I felt a sob rise from my throat. And another, and another, and another. They wouldn't stop, and neither would the tears. Fang pulled me into a hug after reading the letter. "What are we going to do? I've got no idea who would've harmed Ella. She's friends with everyone. What if its someone who's mad at me?" I sobbed. Fang held me close, and said, "Max, I don't know what's going to happen. All I know is that I'm not leaving you. I'm going to be right here for you. As long as I'm around, you're not alone. I love you, and I'd do anything to make this easier for you. If I could bring Ella home right this second, I would. I can't though. So you and I are going to be strong. We're going to make it through this together."

I was shocked. "You love me?" I asked. He answered me with a kiss. It felt right, and all I could think about was explaining this to Sam. Wait. Where was Sam?


	4. Chapter 4

When we pulled apart, I looked into his eyes once more. I smiled. Fang had been my best friend for as long as I could remember, and now we were going to be something more than that. I just needed to talk to Sam and explain things. In the time that I'd known Sam, he wasn't an unreasonable guy. In fact, he'd always been pretty cool about understanding. He lacked the sensitivity part, but he wasn't a jerk either.

"Fang, I really, really care about you. Honestly, I love you too. This feels so right, but I think I need to end things with Sam before it goes any further. I'm not a cheater. But I do love you," I smiled.

"I get it, Max. I totally agree. I'd hate it if you'd gone behind my back with another guy, too. Speaking of which, where was he today?" He asked. I shrugged my shoulders. "I've got no idea. He usually texts me if something's going on. I wonder what happened," I told him. I looked at my watch. "I think we better get going. The search party starts in 30 minutes, and my parents are going to be wondering where we are," I told him.

So, we walked to the school. I was shocked at the number of cars there. I'd had no idea that everyone cared about my sister that much. It made my heart ache. I missed my sister, and I hoped that we'd find her that night, so that we could go home, and everything would be normal again. We walked out to the field, and I saw my parents talking to Fang's parents, so we went to join them.

"Hey Mom and Dad," I said. They looked at me and frowned. "Where have you been?" My mom asked me. "I was at the old tree house with Fang, Mom," I answered back. "Well isn't that nice? While your sister may be lying dead in a field somewhere, you decided that it would be a good time to go and play. If Ella were here, she certainly wouldn't be playing around," My mom spat. I felt the tears welling up again.

Just then, the head Sherriff's voice projected across the field, using a bullhorn. "Attention Ladies and gentleman, I'd like to thank you all for coming out tonight. As you search, look for things like cell phones, jewelry, shoes, and if there's any kind of body, you are to report back to this spot immediately," The Sheriff said. I hoped that the people wouldn't actually just refer to my sister as a _body._

Fang took me by the hand as we departed from our parents. My main goal tonight was to find some answers as to what happened to my sister. We searched, and searched, and searched. I was ready to give up, when I saw something blue in my peripheral vision. And when I looked to the side, I screamed.

I couldn't believe it. There it was, my sister's dress. It was torn and tattered, and had mud stains on it. I started to cry again. What was I going to do if my sister actually was dead? I hadn't thought about it just yet. What if this was really the end? How would I live life without my big sister?

Fang pulled out his phone and called his parents, who brought the Sherriff to where we were. Shock flashed in the Sherriff's eyes when he saw the dress hanging there. He pulled out his walkie-talkie, and said, "we've found something." Indeed he did find something. He found the dress that my sister and I spent three hours looking around the mall for. She wanted last night to be perfect. After all, it was going to be her last homecoming dress. She wanted to make it special. It was special. Beautiful, too.
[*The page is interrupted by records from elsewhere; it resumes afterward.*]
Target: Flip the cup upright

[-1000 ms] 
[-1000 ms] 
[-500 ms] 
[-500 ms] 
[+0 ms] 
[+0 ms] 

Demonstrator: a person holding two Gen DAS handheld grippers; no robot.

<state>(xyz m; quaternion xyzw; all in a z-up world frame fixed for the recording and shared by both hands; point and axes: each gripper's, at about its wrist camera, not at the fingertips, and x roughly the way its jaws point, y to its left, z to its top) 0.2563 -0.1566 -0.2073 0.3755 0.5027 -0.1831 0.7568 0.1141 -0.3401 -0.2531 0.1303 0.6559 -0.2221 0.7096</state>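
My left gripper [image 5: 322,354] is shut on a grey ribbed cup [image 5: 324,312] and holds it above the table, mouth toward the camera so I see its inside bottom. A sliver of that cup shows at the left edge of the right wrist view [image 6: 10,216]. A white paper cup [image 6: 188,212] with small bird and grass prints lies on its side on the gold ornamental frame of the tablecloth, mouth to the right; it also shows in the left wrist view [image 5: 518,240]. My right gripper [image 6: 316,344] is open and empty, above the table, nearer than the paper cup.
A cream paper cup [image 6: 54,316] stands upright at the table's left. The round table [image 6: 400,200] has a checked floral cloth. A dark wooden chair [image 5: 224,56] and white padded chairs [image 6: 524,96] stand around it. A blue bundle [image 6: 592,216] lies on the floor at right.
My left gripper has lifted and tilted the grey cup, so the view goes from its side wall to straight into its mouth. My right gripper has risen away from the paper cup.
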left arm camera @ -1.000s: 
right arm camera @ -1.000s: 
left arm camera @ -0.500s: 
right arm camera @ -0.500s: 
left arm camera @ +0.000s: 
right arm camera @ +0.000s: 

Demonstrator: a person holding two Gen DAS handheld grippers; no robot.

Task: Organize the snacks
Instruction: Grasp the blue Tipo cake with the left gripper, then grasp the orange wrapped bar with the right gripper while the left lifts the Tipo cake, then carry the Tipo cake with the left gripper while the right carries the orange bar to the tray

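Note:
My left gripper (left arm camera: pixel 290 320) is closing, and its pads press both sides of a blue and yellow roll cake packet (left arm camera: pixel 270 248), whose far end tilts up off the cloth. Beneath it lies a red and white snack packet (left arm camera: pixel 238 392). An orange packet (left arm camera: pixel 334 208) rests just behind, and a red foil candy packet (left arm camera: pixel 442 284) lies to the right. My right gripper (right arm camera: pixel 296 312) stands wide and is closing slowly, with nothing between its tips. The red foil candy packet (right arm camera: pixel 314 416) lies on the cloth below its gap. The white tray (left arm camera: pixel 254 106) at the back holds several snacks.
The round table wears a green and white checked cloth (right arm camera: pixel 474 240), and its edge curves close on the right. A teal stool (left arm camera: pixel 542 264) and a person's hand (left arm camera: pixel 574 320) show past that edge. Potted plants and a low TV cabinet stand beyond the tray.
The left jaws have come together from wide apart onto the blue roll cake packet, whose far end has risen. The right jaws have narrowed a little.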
Suddenly I felt sick to my stomach. As I analyzed the appearance of the dress more and more, I noticed that those stains weren't mud. They were blood.


	5. Chapter 5

I stood there, mortified at what I was seeing. Blood. Blood was on Ella's dress. Who's blood was it? Was it Ella's, or was it someone else's? Right now, we had no way of telling unless we found the source. The dress was removed by the team of investigators, stored in a plastic bag, and tucked away in a cop car. The head investigator informed us that the team would be taking it to a lab to find out who's blood was on the dress.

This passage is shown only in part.